> **Aim of the exercise**
Once you reach the line containing "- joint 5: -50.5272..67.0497" in the data below, restate each line word for word up to and including the one containing "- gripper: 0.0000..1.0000".

(Information provided Opens)

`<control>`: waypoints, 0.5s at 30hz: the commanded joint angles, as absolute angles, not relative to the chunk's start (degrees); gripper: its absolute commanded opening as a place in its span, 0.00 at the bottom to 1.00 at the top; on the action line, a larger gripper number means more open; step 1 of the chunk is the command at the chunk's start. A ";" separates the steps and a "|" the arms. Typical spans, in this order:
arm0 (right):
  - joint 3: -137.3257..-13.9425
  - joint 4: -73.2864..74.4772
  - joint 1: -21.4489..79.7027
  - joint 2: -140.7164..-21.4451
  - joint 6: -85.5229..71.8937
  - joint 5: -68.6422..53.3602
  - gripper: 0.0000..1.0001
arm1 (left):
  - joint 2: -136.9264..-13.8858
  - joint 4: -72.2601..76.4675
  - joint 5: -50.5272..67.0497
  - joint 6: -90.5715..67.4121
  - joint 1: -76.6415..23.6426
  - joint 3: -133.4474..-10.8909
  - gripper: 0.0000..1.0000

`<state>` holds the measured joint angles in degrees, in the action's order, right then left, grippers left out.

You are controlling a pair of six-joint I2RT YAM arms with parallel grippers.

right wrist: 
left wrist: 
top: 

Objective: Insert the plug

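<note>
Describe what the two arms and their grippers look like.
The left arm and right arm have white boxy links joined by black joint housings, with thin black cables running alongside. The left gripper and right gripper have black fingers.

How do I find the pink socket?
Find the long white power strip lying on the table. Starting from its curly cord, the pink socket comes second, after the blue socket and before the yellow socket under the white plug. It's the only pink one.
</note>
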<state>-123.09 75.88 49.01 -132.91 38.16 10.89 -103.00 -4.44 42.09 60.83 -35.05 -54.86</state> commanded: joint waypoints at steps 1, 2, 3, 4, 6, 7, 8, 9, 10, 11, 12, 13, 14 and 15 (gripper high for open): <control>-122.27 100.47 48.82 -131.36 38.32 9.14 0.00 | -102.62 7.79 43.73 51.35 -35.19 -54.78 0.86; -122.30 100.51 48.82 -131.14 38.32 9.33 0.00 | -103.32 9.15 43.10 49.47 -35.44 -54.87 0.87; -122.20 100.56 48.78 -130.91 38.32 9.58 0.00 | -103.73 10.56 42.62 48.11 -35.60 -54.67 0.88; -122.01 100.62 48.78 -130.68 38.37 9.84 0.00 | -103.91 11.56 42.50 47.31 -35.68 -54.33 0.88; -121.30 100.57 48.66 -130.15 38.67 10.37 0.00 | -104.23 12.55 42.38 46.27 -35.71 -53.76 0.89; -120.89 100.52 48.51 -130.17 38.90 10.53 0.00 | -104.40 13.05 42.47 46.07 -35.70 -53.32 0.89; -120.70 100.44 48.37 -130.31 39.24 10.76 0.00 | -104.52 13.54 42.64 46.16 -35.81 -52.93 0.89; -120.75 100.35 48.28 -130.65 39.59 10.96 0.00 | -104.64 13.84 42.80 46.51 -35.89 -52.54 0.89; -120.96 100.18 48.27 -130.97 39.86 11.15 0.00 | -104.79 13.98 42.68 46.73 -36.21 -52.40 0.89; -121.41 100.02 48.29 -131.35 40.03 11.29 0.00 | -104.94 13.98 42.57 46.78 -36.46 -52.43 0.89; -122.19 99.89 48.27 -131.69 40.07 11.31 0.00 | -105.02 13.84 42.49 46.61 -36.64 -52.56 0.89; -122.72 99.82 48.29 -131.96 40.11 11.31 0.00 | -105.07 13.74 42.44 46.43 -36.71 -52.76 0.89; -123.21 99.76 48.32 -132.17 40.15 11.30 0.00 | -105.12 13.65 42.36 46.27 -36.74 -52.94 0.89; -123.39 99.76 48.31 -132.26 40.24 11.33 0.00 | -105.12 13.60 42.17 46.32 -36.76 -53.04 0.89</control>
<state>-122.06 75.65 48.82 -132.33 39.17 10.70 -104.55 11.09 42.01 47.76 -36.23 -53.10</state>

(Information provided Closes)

> **Reply**
  - joint 5: -50.5272..67.0497
  - joint 6: -90.5715..67.4121
  - joint 1: -76.6415..23.6426
  - joint 3: -133.4474..-10.8909
  - gripper: 0.0000..1.0000

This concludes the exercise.